» **What to do**: Return, from the material below, each line in which "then" occurs.

---------- Dataset content ----------

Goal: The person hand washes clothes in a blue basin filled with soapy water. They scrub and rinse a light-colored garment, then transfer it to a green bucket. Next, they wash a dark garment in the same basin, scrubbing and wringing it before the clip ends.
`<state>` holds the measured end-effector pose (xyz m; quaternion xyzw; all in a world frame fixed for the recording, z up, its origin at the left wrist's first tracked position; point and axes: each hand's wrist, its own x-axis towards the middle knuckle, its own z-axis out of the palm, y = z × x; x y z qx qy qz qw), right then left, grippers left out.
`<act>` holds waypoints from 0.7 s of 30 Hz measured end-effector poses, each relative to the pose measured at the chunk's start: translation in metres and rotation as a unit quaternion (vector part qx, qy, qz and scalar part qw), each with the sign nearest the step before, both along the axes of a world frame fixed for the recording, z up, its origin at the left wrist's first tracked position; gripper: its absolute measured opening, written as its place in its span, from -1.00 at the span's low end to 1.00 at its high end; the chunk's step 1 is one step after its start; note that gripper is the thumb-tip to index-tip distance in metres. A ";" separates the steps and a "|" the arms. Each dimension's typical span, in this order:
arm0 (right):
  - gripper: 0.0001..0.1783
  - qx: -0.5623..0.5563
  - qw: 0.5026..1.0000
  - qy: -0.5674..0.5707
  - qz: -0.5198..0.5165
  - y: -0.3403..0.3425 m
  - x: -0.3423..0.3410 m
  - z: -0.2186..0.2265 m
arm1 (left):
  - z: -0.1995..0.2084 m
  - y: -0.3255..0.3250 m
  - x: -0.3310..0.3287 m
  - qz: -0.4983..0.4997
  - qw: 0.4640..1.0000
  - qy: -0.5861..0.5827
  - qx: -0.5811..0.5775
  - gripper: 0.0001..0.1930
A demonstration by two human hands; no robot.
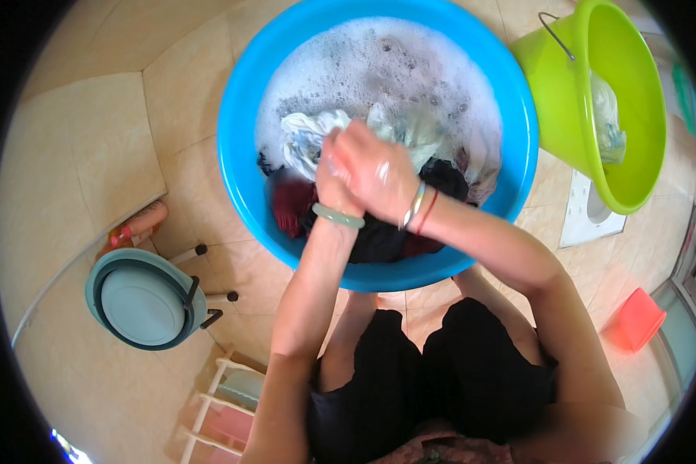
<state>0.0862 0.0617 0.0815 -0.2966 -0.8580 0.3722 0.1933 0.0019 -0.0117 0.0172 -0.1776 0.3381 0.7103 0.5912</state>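
Note:
Over a large blue basin of foamy water, my two hands are pressed together, fingers closed. My left hand, with a pale green bangle at its wrist, is partly covered by my right hand, which has a silver bangle and a red string. A white cloth with blue markings bunches against their left side; whether a fold is between the fingers is hidden. Behind them lies a pale translucent wet cloth. Dark red fabric and black fabric lie at the basin's near side.
A lime green bucket with white cloth inside tilts at the right, beside a white floor fixture. On the left stands a grey-green folding basin. A white rack is at lower left, a coral container at right.

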 end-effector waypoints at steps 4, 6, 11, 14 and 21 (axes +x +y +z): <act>-0.81 0.019 0.995 0.075 0.057 -0.032 0.004 0.023 | 0.021 0.006 -0.015 -0.060 0.997 -0.053 0.016 -0.71; -0.81 0.022 0.994 0.102 0.036 -0.009 0.005 -0.008 | 0.010 0.006 0.002 -0.010 1.000 -0.018 -0.006 -0.74; -0.84 0.052 0.995 -0.038 -0.074 0.039 0.001 -0.066 | 0.035 0.027 0.027 0.050 0.983 0.078 -0.156 -0.68; -0.82 0.036 0.995 -0.032 -0.085 0.021 0.004 -0.038 | 0.031 0.021 0.022 0.008 0.983 0.061 -0.175 -0.68; -0.86 0.050 0.996 0.051 0.048 -0.022 0.005 0.019 | 0.003 -0.011 -0.005 -0.037 0.997 -0.019 0.060 -0.80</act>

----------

» **Exercise result**:
Goal: The person hand washes clothes in a blue basin filled with soapy water. They scrub and rinse a light-colored garment, then transfer it to a green bucket. Next, they wash a dark garment in the same basin, scrubbing and wringing it before the clip ends.
`<state>` holds the measured end-effector pose (xyz m; quaternion xyzw; all in a world frame fixed for the recording, z up, its origin at the left wrist's first tracked position; point and axes: each hand's wrist, its own x-axis towards the middle knuckle, its own z-axis out of the palm, y = z × x; x y z qx qy qz qw), right then left, grippers left out.

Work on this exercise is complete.